» **Work instructions**
Find the lines of the records in which the word "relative" appears and report how many there are, as a number alone.

» **Dataset records**
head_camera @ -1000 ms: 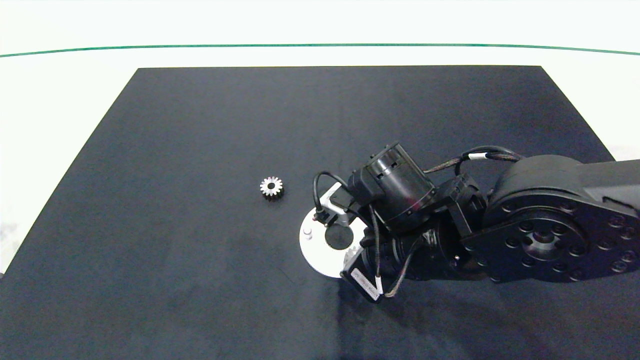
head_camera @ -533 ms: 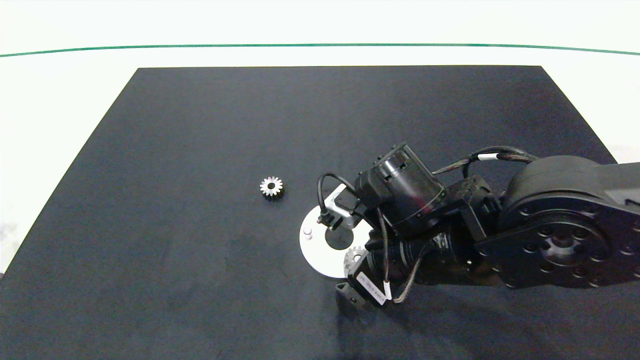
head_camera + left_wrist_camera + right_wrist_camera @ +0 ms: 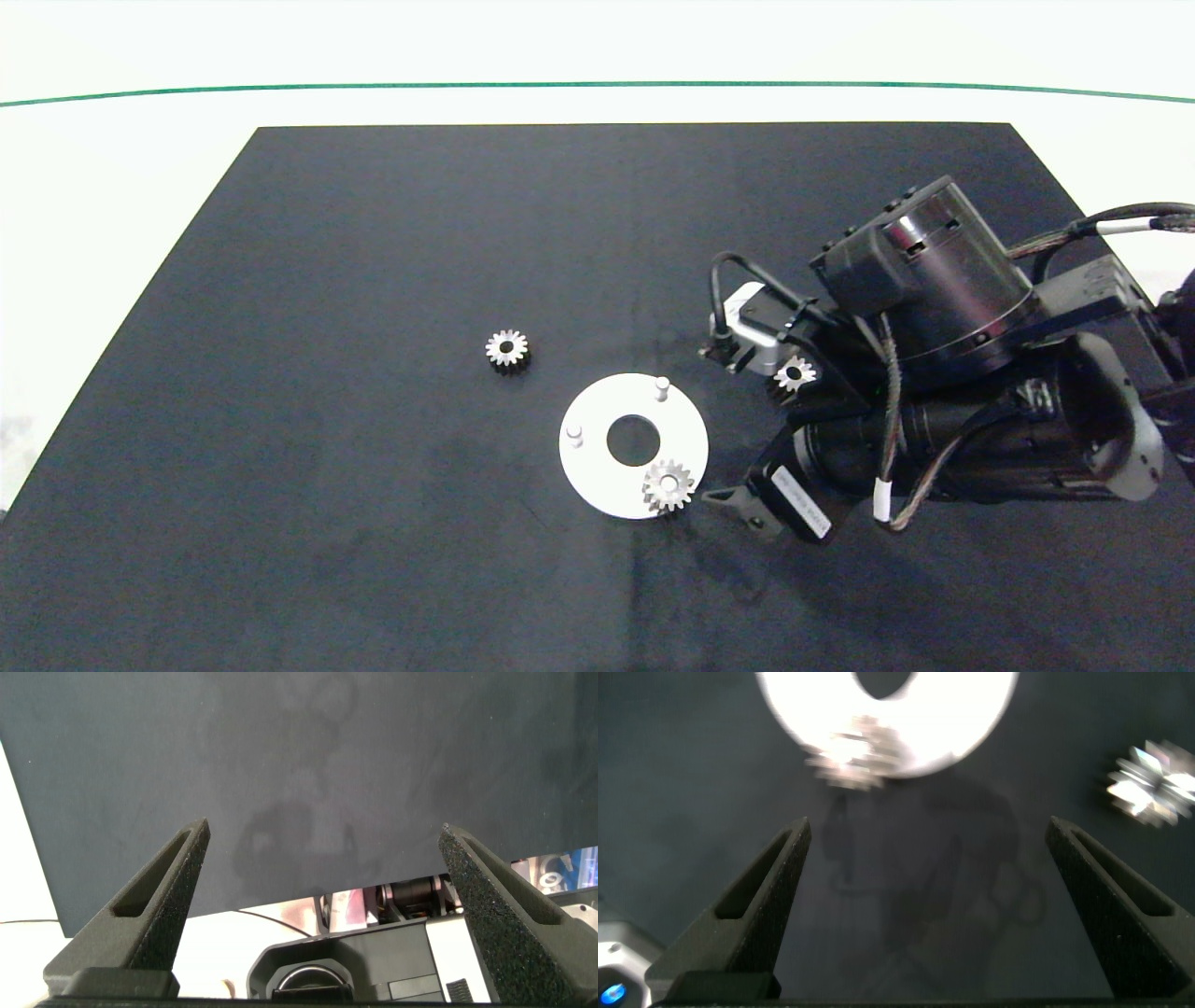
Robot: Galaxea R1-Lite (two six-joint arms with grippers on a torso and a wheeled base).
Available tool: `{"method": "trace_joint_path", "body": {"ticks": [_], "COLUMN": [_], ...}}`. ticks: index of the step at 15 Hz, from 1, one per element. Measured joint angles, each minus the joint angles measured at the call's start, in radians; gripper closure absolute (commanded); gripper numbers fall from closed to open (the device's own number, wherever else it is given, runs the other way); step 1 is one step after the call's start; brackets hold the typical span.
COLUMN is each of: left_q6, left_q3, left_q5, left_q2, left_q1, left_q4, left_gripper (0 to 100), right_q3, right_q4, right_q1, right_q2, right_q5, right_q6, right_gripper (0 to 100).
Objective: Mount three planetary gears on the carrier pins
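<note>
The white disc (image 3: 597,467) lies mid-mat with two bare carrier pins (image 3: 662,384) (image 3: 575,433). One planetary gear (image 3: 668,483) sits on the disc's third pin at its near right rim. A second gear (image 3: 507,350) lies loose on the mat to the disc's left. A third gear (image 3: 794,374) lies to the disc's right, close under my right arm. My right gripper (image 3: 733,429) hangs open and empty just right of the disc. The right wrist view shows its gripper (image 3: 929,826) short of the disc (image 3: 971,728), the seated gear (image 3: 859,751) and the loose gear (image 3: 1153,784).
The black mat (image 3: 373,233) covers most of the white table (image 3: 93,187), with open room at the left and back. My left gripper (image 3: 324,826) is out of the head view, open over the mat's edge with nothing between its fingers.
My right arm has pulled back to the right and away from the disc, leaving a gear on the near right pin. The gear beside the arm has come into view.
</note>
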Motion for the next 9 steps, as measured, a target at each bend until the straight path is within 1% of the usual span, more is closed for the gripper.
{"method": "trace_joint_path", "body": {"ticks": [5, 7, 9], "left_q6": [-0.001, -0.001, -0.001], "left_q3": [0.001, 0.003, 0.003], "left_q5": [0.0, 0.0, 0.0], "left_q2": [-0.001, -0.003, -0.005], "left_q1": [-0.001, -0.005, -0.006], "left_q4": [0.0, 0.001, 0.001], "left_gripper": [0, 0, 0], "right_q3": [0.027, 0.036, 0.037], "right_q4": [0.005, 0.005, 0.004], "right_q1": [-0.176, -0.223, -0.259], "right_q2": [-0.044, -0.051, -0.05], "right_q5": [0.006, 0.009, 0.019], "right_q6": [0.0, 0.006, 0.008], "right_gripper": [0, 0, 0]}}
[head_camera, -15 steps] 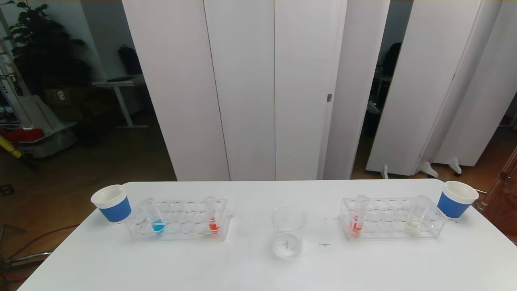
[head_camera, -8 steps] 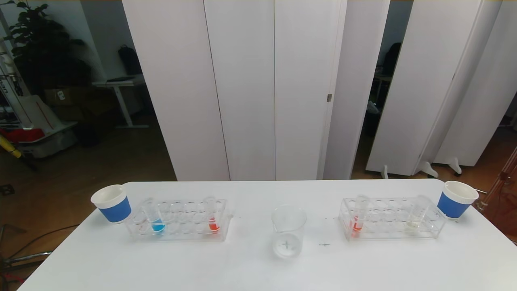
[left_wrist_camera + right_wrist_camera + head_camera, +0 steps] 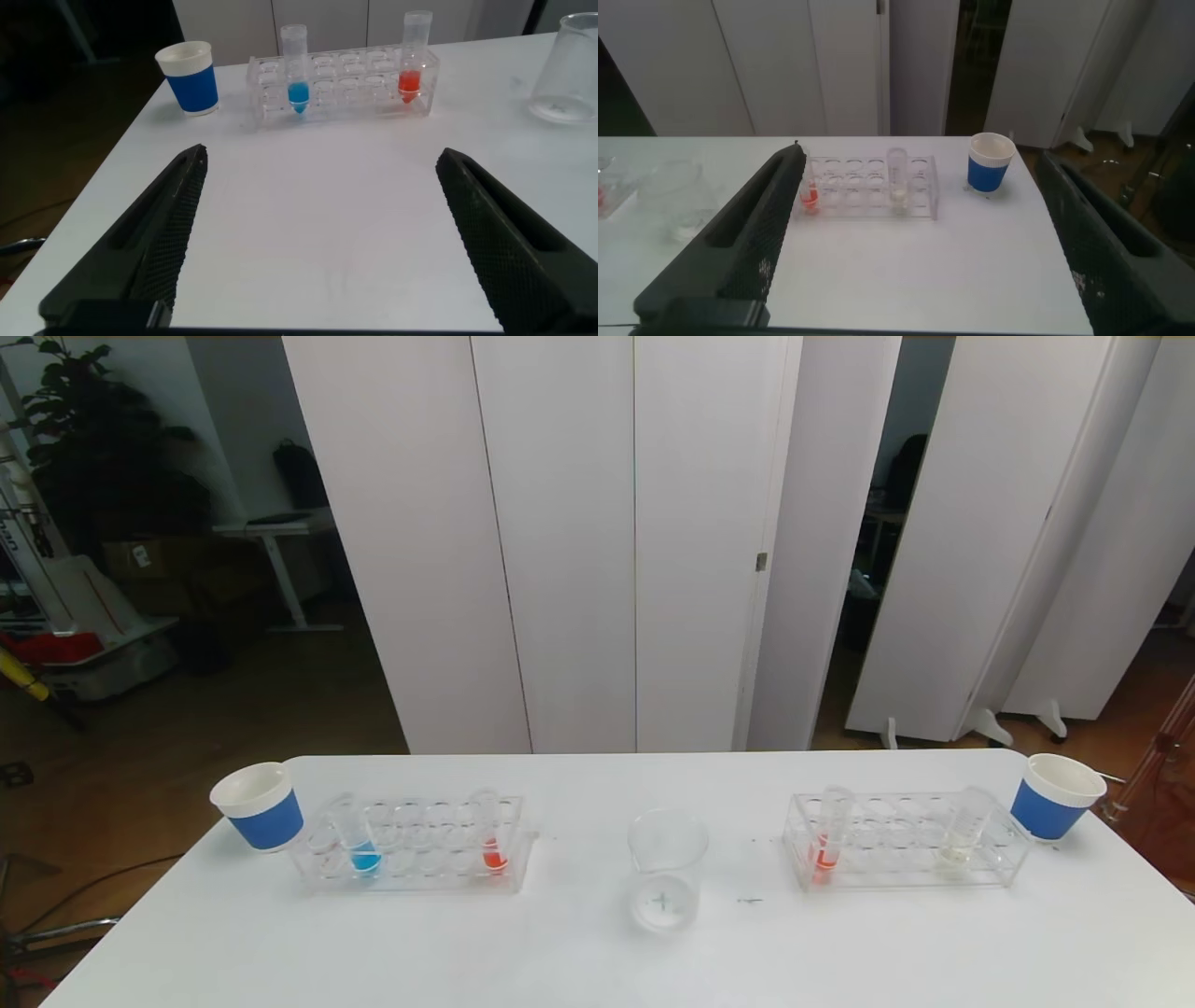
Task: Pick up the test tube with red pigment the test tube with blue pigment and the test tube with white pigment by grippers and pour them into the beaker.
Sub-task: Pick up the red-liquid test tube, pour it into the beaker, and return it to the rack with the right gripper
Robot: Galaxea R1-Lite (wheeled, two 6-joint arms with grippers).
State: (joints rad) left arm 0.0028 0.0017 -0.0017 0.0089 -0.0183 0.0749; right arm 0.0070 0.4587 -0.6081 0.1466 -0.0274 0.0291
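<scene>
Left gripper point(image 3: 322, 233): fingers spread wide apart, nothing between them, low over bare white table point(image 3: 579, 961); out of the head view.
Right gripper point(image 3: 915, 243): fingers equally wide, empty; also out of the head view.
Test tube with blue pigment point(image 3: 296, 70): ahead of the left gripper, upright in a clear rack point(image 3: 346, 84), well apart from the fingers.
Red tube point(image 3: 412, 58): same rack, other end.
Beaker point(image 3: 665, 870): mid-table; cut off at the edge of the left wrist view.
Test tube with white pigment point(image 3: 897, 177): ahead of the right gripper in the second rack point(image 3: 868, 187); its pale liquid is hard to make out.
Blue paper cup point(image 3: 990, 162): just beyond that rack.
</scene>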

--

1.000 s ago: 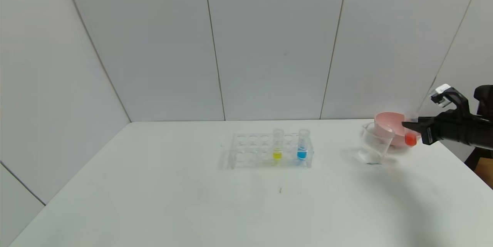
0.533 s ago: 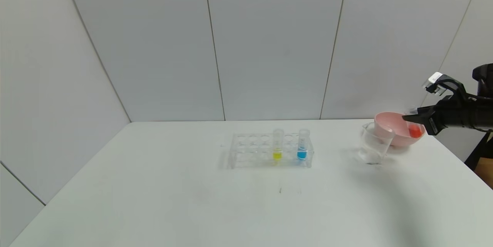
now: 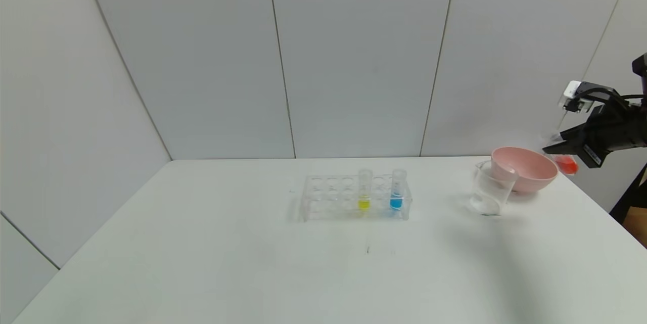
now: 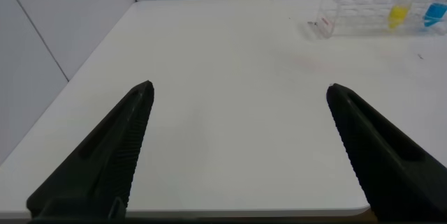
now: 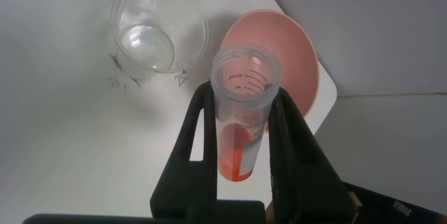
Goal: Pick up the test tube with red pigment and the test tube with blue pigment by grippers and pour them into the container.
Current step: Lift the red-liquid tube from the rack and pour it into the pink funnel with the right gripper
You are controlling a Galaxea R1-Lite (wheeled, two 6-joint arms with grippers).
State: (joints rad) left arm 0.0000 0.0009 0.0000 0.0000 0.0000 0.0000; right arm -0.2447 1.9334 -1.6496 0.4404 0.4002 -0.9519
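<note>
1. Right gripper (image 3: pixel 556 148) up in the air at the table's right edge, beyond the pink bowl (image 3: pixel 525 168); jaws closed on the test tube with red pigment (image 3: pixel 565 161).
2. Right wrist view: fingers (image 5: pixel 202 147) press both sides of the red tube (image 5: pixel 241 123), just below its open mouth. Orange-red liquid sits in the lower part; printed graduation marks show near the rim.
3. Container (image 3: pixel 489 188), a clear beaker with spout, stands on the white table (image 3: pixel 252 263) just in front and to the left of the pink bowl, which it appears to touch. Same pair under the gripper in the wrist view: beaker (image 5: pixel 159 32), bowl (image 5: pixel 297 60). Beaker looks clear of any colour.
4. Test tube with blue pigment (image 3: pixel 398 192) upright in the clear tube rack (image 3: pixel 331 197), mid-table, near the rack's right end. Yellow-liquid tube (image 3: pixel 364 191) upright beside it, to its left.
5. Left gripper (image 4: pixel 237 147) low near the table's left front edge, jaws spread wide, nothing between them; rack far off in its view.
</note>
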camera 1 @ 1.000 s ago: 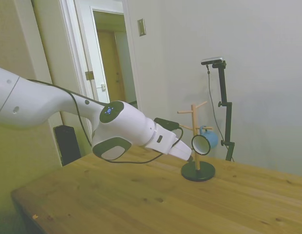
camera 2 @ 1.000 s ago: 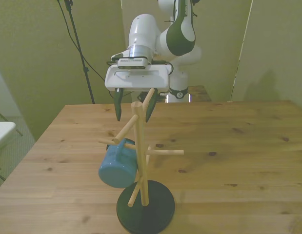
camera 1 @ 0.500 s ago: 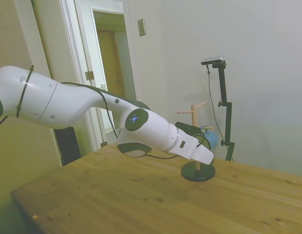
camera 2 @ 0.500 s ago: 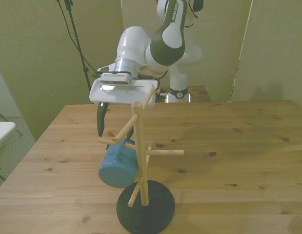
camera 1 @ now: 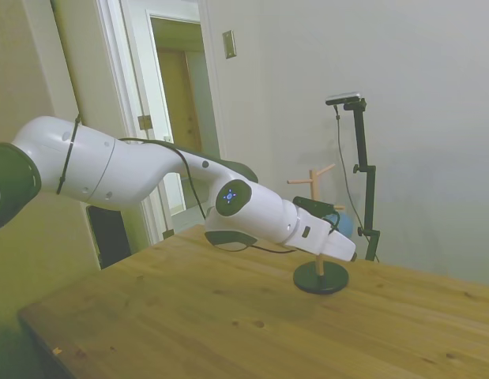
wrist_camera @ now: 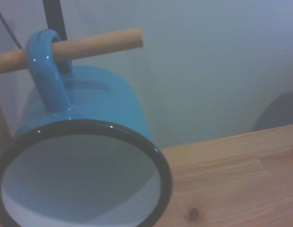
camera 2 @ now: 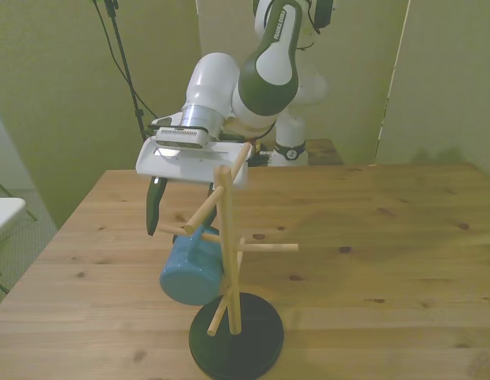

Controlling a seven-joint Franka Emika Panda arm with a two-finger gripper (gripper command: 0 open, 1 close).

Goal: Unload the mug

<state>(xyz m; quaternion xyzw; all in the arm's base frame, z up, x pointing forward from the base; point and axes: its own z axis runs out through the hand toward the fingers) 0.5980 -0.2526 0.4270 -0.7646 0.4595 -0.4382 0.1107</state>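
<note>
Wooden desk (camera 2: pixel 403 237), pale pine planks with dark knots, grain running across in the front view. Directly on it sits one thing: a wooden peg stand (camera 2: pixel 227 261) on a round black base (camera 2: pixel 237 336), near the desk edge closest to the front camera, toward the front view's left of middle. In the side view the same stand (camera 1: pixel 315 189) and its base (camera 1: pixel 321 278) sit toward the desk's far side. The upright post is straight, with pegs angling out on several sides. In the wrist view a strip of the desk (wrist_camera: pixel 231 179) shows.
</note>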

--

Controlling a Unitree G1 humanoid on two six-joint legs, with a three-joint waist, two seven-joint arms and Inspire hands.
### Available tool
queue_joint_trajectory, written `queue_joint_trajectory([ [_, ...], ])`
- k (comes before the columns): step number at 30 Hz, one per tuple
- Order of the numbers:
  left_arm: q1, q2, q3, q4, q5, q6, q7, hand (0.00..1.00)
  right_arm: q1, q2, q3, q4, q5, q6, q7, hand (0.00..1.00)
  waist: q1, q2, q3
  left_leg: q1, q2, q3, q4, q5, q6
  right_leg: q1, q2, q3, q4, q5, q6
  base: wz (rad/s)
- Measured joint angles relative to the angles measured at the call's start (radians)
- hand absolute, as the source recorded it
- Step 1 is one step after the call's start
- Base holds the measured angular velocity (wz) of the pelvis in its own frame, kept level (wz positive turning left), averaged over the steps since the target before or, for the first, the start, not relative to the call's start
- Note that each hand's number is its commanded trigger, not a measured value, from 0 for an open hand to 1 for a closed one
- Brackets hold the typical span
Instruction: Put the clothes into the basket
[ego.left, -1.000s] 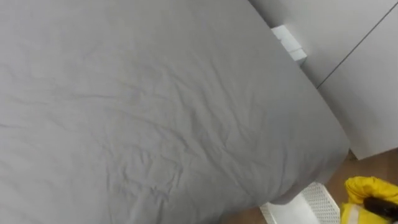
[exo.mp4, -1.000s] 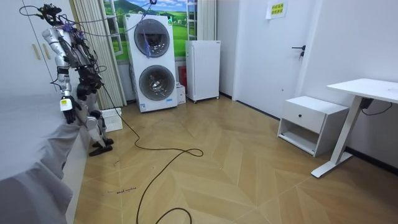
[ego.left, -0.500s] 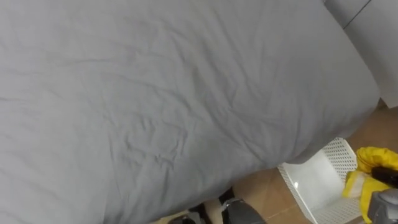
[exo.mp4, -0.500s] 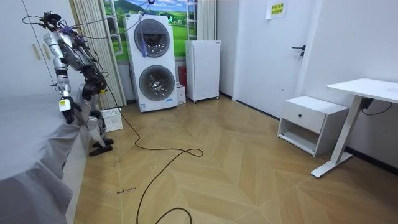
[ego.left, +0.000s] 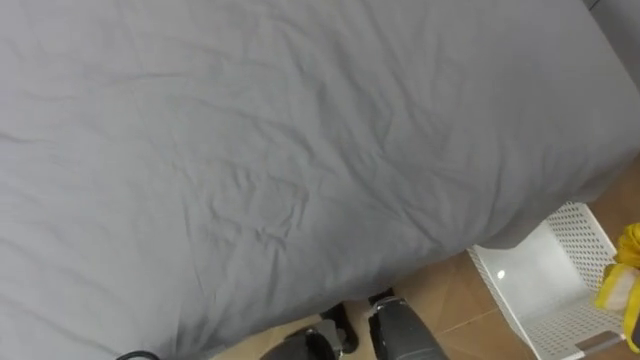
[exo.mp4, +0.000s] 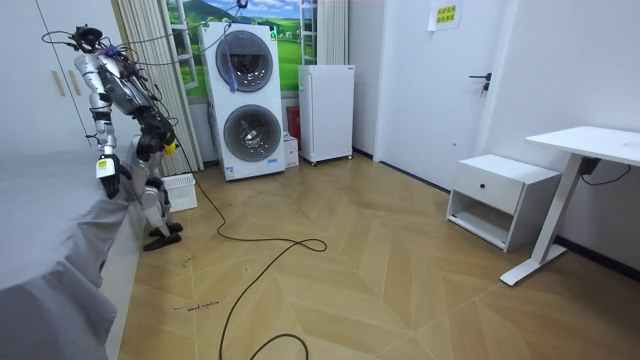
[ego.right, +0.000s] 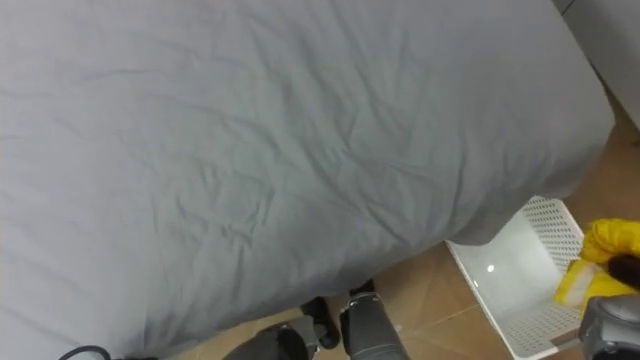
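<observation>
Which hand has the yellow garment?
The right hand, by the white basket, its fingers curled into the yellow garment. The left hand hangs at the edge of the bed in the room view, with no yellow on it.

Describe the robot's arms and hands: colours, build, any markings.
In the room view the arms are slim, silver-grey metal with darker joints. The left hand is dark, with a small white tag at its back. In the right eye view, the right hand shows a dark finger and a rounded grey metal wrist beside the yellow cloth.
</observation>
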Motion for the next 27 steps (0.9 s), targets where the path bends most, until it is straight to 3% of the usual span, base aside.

» **Written reply**
2